Despertadores abr 08, 2013

Cuando estaba en el pueblo era mi papá tomándose el primer café caminando por el patio hablando solo y a veces con “la mencha”, una chiva que compramos con la intención de hacer un asado decembrino y que una vez llegada a la casa mostró una familiaridad pasmosa con las peculiaridades de la familia que cuando llegó el momento festivo definitivo nadie tuvo alma para la ejecución y entonces se quedó viviendo como mascota entre nosotros hasta que se murió de vieja varios años después.

También era mi mamá que entraba al cuarto en la madrugada a apagarme el radio que yo sintonizaba en las noches en la radio nacional o cielo despejado mediante en radio nederland porque en ese tiempo le tenía un pánico enorme a la soledad o a despertarme y no encontrar a nadie, un pánico que se intercambiaba con ansiedad sin aviso de ninguna clase y que yo lograba (apenas) mantener a raya teniendo a la mano alguna voz constante. Mi mamá esclava de los pragmatismos señalaba todo ese tema como un simple innecesario desperdicio de energía eléctrica. Que, usté sabe, no la regalan.

Luego fueron esos despertadores baratos que uno compra en la calle y que tienen un tono súper alto y que suenan con una urgencia francamente fuera de lugar, no con compasión de alguien que tiene que salir porque no tiene alternativa sino con la crueldad del que se burla por el mal ajeno ignorando karmas y otras posibilidades de revancha.

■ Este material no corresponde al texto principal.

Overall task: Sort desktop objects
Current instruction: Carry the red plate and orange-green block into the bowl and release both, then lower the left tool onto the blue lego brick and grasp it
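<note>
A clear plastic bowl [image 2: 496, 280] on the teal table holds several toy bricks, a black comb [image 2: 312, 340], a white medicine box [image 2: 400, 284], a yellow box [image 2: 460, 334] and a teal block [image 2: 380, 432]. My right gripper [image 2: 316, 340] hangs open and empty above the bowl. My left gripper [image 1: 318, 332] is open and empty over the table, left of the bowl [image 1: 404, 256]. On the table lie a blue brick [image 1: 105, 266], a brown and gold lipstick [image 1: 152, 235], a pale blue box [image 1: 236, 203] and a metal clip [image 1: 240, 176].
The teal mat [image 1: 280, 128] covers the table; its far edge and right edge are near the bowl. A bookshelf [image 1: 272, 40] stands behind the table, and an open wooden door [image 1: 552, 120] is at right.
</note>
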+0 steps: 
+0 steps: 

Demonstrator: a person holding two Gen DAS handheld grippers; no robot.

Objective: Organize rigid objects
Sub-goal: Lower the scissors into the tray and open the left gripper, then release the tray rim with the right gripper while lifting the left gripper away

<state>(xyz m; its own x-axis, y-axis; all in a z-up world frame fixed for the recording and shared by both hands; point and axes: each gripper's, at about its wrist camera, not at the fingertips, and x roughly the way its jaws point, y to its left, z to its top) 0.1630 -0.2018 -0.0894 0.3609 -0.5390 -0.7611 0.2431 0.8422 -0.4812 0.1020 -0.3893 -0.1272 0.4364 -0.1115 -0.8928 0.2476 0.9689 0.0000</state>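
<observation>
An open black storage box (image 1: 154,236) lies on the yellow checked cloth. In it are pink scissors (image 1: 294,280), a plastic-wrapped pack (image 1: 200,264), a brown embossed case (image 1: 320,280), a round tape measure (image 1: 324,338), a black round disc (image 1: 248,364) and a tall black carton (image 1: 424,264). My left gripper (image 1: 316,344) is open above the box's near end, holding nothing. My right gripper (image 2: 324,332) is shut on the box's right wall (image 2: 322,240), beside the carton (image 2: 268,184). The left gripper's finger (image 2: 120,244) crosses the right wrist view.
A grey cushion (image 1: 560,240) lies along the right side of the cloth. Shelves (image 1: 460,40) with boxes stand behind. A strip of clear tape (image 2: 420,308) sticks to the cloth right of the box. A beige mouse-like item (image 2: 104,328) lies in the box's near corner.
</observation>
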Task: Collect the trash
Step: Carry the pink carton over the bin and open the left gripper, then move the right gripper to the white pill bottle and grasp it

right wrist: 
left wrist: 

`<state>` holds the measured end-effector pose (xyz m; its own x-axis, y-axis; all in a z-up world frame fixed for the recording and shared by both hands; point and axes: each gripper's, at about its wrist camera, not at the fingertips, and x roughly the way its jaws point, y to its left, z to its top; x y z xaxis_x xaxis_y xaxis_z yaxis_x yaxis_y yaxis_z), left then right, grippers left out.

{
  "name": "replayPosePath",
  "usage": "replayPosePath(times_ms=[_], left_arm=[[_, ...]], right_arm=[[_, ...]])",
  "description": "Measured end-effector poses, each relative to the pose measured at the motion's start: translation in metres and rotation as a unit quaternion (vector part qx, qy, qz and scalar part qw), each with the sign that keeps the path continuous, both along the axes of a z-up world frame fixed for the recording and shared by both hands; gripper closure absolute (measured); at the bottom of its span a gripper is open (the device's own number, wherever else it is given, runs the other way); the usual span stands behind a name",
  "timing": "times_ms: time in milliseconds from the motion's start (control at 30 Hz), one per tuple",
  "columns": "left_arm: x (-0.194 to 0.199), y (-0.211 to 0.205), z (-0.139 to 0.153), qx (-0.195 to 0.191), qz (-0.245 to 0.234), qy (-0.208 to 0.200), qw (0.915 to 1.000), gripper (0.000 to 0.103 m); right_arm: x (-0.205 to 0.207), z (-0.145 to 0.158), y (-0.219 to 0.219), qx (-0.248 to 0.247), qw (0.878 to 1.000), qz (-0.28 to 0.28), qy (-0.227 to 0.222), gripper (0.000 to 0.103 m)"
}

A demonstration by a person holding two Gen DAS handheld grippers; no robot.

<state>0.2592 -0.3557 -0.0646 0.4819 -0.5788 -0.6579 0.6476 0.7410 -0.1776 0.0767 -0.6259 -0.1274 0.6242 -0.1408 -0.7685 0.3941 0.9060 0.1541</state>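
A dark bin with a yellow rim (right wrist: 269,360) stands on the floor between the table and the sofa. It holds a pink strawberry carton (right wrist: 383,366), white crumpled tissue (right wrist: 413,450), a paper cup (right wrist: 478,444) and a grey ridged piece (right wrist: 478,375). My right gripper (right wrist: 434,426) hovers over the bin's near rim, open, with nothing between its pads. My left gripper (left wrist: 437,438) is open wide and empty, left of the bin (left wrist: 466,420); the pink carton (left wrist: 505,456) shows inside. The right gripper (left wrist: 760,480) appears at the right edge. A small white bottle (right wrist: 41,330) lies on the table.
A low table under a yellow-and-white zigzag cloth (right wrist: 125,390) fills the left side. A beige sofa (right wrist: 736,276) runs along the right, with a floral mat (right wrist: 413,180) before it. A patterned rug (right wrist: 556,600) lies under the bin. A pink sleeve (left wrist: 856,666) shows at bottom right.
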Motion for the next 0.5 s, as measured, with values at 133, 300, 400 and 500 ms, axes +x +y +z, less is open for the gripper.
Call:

El mercado de despertadores afónicos, roncos, tenores es al parecer inexistente. El mercado de despertadores que entren en sincronía emocional con el despertado es una utopía que algunos quisimos ver como realidad.

En otro tiempo era la mamá de El Heredero madrugando a planchar la ropa del diario y que nunca encontró el método para despertarme sin pegarme tremendo susto. Teorizando alguna vez concluímos que se debía a su similitud física con los personajes de las películas de terror que vinieron con fuerza de Japón y Corea. También una vez en el consultorio de un terapista tratando de salvar lo inevitable teorizamos con la presencia de una metáfora que nunca cristalizó.

Ahora es una manillita multifuncional que durante el día cuenta cuántos pasos doy y lleva la cuenta de cuántas calorías voy quemando y qué cara estoy haciendo mientras las quemo y que por la noche se ajusta a un nuevo modo no tan activo y que uno no cuadra con la hora destinada a levantarse sino más bien con un rango de posibilidades, un intervalo de lo posible, y la manillita por obra y gracia de algunos seres invisibles dentro de ella logra determinar el momento óptimo para traerme de esa realidad de mis sueños que me gusta tanto a esta otra en donde es mi destino vivir.